8 Ağustos 2021 Pazar

***

Hediyelerimi paketlemem gerekiyor ama kendimi bilgisayarımın karşısında buldum. Bu da demek oluyor ki yazma vaktim gelmiş. Neredeyse üç aydır yazmıyorum. Aylar hızlı geçti. Gerçi zaman, yaşarken hızlı geçmiyor. Harcanıp bitirildiğinde fark ediliyor hızı. Bu üç ayı kendime özetleyecek birkaç kelime yazacağım.

Buzlu bardak, kahve, küfür, yorgunluk, heves, arı, yeni, eski, iltifat... Bir sürü kelime daha çıkarabilirim. Hatırlamak isteyeceğim ve istemeyeceğim bir sürü şey yaşandı. Bugün bir değişiklik yapacağım. İç dökmek için yazmak yerine, ileride okuduğumda beni mutlu edecek detayları yazacağım.  Ben hatırlamak istemediklerimi arka plana atıyorum şimdilik.

Bir kafede işe girdim. Sırf kendim için. Keyif alacağımı düşünmeden hem de. Başlarda çok yorucu olan bu işe alışınca tüm eksi yönlerine rağmen acayip keyif aldım. Ben sosyal bir kelebeğim. Yeni insanlar görmeye bayılıyorum. Kafe de bunun tam ortamı. Bir sürü yeni insan tanıdım. Bunları hatırlamak istiyorum.

Avukat Bey var mesela.
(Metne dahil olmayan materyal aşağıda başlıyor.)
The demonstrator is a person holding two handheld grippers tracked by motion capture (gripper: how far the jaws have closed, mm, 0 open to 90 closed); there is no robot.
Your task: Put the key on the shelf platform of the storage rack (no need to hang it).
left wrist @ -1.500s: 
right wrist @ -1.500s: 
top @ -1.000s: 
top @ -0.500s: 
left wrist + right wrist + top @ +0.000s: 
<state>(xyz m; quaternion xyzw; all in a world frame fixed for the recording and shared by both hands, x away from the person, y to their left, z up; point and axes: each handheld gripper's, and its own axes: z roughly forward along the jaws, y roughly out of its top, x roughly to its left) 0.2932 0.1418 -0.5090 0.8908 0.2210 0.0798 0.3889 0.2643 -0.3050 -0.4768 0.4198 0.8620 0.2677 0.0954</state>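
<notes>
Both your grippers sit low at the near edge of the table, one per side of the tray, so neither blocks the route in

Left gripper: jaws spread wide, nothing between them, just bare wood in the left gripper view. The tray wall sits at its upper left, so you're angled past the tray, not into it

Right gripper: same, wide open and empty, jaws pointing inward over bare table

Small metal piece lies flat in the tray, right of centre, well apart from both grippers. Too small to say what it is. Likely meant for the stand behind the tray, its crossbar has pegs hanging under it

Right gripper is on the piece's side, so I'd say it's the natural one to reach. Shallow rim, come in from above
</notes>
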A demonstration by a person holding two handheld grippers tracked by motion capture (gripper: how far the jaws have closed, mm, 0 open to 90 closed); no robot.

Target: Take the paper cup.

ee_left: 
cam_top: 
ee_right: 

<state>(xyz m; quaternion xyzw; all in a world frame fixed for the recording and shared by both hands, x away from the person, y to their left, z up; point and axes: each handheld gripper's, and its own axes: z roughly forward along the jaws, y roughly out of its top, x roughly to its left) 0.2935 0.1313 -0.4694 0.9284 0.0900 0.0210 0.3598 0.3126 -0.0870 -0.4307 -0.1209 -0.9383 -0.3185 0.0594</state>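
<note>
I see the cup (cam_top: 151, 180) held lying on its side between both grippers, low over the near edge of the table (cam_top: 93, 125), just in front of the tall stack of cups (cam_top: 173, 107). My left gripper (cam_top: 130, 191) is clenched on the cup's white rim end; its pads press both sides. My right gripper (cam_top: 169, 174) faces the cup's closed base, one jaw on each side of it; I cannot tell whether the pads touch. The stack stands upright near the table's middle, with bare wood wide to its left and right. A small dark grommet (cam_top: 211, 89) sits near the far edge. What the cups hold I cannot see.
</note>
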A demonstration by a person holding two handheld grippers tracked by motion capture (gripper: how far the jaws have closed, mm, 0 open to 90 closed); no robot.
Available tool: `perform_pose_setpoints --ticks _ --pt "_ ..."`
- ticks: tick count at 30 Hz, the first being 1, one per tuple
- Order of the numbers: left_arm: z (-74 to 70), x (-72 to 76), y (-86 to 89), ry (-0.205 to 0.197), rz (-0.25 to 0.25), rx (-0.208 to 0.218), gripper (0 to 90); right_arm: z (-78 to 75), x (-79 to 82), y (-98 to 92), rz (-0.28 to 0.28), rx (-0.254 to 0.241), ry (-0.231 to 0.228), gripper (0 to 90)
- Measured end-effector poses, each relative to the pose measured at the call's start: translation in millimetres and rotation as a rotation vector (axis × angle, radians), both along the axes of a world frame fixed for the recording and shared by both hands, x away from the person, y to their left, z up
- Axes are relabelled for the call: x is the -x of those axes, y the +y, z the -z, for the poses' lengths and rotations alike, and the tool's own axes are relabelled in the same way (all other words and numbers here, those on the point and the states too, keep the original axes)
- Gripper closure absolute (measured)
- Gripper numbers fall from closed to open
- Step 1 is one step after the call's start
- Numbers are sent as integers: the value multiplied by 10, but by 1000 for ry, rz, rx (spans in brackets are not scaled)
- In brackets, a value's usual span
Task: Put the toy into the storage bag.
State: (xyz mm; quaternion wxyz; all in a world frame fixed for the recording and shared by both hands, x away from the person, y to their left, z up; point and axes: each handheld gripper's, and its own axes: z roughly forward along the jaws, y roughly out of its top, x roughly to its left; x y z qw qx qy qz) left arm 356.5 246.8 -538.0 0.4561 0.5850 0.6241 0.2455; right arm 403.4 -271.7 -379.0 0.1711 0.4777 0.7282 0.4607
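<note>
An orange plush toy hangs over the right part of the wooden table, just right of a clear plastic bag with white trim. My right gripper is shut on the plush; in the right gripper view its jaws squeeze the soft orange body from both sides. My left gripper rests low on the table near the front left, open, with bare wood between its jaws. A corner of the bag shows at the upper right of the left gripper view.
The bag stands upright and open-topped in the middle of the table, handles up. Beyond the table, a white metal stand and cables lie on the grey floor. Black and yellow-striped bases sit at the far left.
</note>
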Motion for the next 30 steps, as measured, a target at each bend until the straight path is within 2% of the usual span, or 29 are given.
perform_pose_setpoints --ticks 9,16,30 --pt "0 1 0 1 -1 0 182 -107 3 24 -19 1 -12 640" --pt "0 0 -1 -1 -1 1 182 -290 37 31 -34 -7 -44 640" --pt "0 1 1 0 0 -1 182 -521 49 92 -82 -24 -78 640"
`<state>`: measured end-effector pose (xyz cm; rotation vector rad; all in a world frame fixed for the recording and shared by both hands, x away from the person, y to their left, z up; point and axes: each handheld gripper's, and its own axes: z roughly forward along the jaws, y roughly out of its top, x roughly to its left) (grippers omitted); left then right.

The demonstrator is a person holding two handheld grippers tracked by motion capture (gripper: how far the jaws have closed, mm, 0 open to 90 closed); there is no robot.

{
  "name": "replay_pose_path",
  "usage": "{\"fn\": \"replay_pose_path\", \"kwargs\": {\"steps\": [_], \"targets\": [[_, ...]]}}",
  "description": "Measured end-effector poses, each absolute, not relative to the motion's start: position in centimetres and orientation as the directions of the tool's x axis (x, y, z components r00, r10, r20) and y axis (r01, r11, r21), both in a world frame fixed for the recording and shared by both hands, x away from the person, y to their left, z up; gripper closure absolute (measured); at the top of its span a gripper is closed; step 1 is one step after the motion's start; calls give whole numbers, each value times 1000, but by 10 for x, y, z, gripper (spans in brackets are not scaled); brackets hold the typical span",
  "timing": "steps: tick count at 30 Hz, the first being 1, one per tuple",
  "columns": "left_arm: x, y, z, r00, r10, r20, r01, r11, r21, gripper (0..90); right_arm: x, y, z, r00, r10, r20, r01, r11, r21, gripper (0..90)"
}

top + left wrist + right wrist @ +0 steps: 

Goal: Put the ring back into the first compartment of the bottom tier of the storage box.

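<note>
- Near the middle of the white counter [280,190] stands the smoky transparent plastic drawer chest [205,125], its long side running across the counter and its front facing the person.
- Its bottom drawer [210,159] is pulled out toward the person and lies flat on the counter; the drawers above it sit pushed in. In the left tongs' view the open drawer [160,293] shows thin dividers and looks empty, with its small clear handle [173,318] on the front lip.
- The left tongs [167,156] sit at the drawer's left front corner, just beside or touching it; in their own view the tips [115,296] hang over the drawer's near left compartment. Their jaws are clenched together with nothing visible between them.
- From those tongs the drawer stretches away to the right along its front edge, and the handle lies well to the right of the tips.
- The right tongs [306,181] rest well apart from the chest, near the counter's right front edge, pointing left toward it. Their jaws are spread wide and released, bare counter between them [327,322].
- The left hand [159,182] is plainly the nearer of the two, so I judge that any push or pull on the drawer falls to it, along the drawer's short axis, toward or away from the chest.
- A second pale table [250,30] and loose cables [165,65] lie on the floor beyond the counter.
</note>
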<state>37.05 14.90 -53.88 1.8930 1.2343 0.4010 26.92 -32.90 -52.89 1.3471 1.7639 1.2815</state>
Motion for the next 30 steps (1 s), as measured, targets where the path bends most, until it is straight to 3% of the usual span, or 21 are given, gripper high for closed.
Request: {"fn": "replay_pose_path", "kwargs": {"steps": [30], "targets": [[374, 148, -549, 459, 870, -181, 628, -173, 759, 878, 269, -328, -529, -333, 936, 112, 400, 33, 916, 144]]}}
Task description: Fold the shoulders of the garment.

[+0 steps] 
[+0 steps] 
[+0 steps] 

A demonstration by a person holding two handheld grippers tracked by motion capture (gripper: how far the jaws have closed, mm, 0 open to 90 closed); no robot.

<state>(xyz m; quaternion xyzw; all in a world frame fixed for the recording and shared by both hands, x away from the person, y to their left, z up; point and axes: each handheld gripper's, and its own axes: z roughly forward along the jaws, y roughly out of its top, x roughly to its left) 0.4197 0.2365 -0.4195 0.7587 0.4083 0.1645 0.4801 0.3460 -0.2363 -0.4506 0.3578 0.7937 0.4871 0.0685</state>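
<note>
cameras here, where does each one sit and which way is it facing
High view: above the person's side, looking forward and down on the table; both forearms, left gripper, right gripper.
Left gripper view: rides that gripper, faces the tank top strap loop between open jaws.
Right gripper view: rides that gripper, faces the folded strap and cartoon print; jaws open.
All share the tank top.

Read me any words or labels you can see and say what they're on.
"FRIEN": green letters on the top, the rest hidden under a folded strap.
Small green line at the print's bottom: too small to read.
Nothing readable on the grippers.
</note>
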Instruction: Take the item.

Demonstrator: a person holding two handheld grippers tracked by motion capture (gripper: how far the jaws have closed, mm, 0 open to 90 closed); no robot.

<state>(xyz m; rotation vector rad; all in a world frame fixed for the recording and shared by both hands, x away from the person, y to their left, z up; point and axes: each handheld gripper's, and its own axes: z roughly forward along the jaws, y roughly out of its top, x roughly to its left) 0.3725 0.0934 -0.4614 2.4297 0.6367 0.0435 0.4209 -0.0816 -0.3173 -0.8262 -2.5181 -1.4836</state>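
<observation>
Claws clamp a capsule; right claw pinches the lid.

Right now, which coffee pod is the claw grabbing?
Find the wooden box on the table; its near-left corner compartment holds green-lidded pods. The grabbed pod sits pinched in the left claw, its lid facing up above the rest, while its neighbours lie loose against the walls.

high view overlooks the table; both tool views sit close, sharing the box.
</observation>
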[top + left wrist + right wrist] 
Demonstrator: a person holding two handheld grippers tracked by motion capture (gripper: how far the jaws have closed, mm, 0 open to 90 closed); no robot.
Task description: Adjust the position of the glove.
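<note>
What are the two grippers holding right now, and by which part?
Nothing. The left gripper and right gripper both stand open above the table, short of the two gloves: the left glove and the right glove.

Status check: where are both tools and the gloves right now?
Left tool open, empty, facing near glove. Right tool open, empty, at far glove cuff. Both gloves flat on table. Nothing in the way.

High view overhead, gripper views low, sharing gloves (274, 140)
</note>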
Başta bana yapmacık gelen tavırlarının sonradan kendine has şeyler olduğunu fark ettiğim Avukat Bey'in bir de arkadaşı var. Ortaç. Kibar, sakin, kedi aşığı biri. Bir sürü kedi besliyor ve aşçı. Bir diğeri de Çikolata. Çikolata nasıl bir insan? Biraz pinpirikli. Bir ara hiç alakam olmayan bir anda ona neden baktığımı, oturuş şeklinden rahatsız olup olmadığımı sordu. Dedim "yok canım, rahatınıza bakın lütfen." Ona bakmıyordum, masalardaki boşları kontrol ediyordum tabi o arada. Sonraki gelişlerinden birinde bana çikolatalarından birini verdi.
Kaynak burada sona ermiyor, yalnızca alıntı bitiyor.